Next up: fancy vegetarian dinner and dancing!

A Philly Wedding

August 2nd, 2008 by matt

So, let’s have a little more wedding fun with the first wedding Carolyn and I went to as a married couple. To cap off my grand American tour, we took a little road trip from NJ allll the way to Philadelphia. My dear friend Matt was about to get married to a lovely woman named Amy! We were trading groomsman spots, so it was my turn to help him enjoy his last days of single-ness (or whatever it is groomsmen do), since he’d been so kind to do me the favour the week before.

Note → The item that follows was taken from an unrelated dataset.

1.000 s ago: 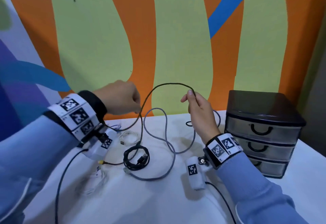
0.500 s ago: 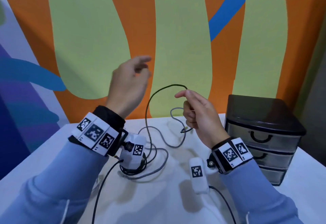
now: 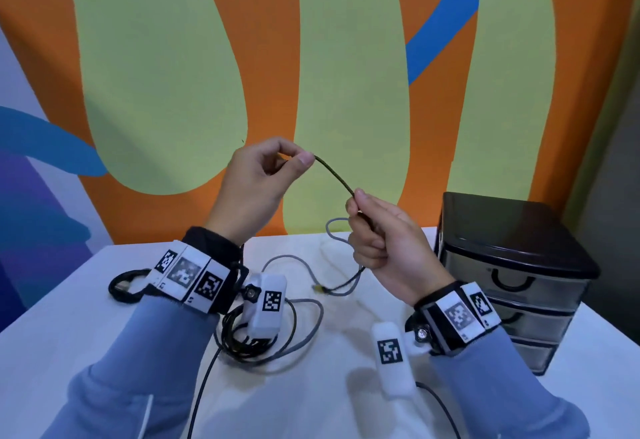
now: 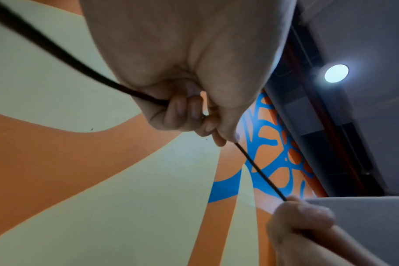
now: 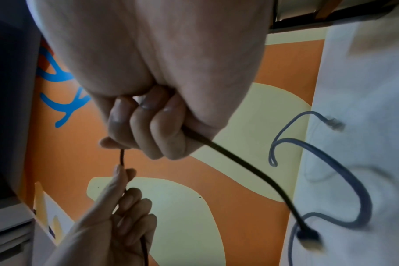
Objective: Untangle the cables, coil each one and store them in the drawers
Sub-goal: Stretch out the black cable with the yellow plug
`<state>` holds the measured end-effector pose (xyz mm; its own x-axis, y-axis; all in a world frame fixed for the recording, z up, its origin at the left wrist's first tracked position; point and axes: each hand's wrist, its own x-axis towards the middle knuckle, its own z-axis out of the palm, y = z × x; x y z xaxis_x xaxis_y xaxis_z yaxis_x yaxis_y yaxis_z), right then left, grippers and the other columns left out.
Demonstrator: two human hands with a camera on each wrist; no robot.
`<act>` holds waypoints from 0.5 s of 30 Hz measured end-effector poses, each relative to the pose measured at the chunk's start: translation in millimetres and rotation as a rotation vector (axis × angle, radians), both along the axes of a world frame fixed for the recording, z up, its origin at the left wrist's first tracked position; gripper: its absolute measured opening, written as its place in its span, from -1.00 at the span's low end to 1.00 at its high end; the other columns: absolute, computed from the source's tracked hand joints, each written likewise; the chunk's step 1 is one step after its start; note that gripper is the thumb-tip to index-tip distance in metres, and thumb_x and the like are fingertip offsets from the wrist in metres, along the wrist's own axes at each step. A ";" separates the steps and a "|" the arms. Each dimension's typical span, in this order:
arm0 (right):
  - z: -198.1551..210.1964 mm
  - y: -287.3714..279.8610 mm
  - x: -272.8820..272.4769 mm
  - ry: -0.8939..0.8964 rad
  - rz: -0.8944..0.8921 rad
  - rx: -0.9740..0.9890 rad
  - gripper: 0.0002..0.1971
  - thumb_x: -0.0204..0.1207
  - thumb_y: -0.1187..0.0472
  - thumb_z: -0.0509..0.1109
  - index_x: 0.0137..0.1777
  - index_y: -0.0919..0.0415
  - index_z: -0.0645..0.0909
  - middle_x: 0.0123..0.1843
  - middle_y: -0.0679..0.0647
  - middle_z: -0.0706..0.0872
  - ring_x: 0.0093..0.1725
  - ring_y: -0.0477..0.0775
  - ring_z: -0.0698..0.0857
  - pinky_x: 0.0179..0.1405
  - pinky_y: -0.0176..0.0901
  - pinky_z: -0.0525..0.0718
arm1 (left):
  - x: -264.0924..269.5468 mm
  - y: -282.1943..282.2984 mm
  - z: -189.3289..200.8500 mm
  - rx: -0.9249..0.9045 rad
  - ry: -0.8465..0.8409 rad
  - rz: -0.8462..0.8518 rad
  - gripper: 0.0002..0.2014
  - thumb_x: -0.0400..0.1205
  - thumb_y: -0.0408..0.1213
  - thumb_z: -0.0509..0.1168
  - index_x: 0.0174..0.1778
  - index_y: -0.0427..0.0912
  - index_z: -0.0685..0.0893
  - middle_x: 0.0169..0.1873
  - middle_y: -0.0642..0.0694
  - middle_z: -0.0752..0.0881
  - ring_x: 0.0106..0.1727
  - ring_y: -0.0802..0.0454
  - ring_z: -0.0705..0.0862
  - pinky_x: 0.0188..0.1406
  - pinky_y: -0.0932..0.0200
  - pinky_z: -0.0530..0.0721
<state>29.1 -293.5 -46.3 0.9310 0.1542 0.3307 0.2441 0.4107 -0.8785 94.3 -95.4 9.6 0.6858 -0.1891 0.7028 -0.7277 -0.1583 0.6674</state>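
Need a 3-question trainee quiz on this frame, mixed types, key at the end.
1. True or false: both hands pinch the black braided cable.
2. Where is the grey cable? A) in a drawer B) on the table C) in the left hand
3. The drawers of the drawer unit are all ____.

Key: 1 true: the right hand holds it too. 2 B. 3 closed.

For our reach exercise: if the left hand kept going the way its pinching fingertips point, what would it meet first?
Probably the right hand: the left hand points along the short braided cable stretched between them. Depth is uncertain.
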 end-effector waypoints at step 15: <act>59.7 4.6 19.3 -0.115 -0.013 0.016 -0.68 0.83 0.06 0.20 0.21 0.25 0.72 -0.52 0.06 0.41 -0.68 -0.09 0.20 -0.71 -0.33 0.22 | 18.6 1.8 15.7 0.195 -0.120 0.177 -0.83 0.78 -0.01 0.42 0.04 0.07 0.90 -0.46 -0.08 0.58 -0.40 0.01 0.46 -0.36 0.06 0.39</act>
<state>48.4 -288.9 13.4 0.8889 0.1356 0.4376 0.3482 0.4208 -0.8377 112.9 -93.6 25.3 0.6346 -0.2135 0.7428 -0.7489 -0.4071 0.5229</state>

We started the grand weekend with a nice lunch at Amy’s parents place followed by a tux fitting. Matt, being a very good planner, had everything well organized, which was a nice thing to have a week after your own wedding. Things flowed nicely and I just had to be there and be a good friend. The weekend activities were all focused in the area around where Amy grew up, so nothing was more than 15 minutes away. Very nice. I hadn’t seen Matt’s parents in years, so it was a pleasure to catch up with them as well as a number of Matt’s friends and just take in the happiness that Matt and Amy exude. The rehearsal dinner was in a lovely Italian restaurant with even more people to see and enjoy. But, of course, it was just a warm-up to the next day.

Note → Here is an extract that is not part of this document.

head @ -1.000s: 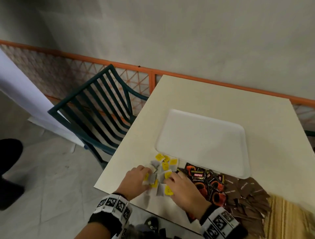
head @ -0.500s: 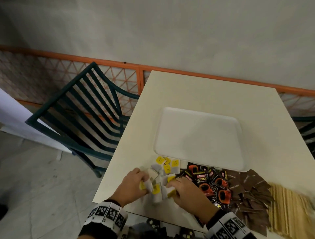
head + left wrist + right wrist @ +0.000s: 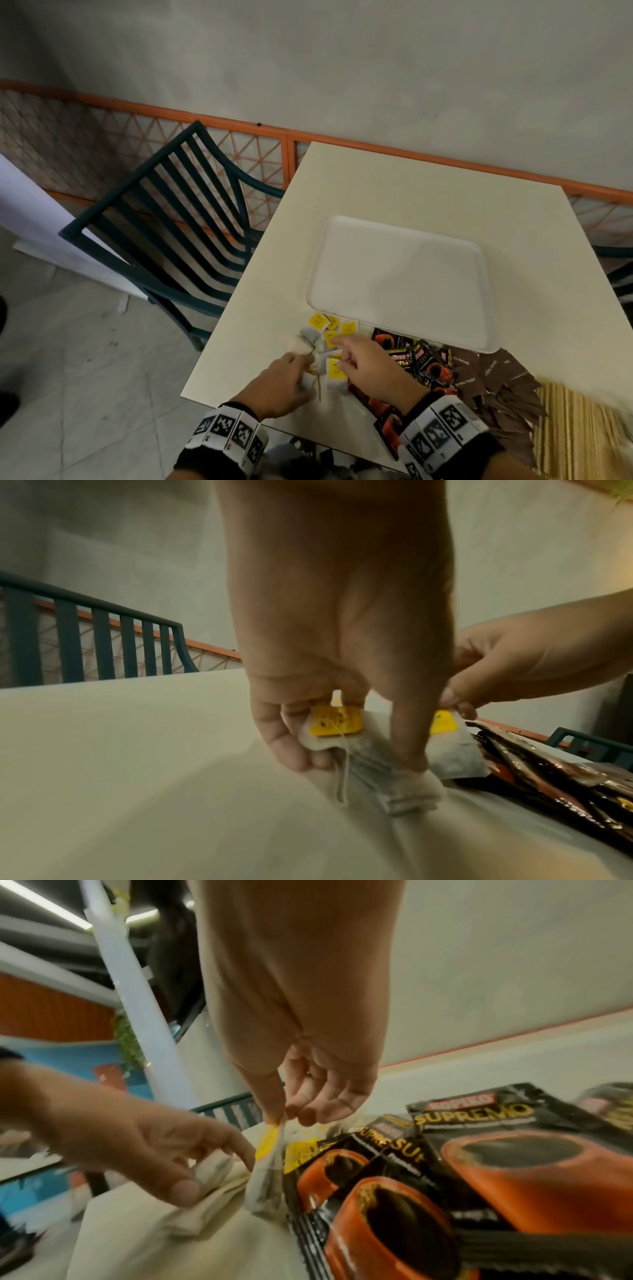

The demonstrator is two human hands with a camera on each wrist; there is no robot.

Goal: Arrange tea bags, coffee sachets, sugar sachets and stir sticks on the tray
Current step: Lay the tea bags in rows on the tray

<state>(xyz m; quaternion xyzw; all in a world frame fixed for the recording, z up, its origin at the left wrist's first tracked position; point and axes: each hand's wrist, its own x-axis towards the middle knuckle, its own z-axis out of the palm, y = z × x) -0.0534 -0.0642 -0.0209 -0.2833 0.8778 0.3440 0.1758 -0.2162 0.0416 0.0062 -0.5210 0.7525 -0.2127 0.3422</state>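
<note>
Several tea bags [image 3: 323, 330] with yellow tags lie in a heap on the table just in front of the white tray [image 3: 400, 277], which holds nothing. My left hand [image 3: 298, 371] grips a small stack of tea bags [image 3: 373, 758] between thumb and fingers, low over the table. My right hand [image 3: 346, 359] pinches one tea bag [image 3: 270, 1167] by its top edge, right beside the left hand. Black and orange coffee sachets [image 3: 421, 363] lie to the right of the tea bags, then brown sugar sachets [image 3: 496, 380], then wooden stir sticks [image 3: 575, 431].
The cream table [image 3: 428, 185] stands against a grey wall with an orange rail. A dark green slatted chair [image 3: 171, 219] stands off its left side. The table's near left corner lies just below my left hand. Another chair's edge [image 3: 620, 274] shows at far right.
Both hands have lifted slightly from the tea bag heap, the left now holding a stack and the right pinching one bag. The head view shifted right.
</note>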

Now, the groom always has what seems to be an easy task on the day of the wedding: show up showered and shaved. So, while the bride seems to spend the day of getting her hair done and all the other pieces of the puzzle together, the groom needs to do something to kill the time. In other words, the bride has the day set up for them (doing what is probably not the most fun shit in the world), while the groom needs figure out something to ease the nervousness. Matt came up with go-karting, preceded by some lunch in a local brew pub. The brew pub was good, they claimed to have an English Ale,  but they were lying (so I had an Irish red ale). The go-karting was a blast. It might seem like an odd choice of what to do before your wedding, but it’s a great way to let off some stream and release the tension that builds up if you just sit around waiting or doing nothing.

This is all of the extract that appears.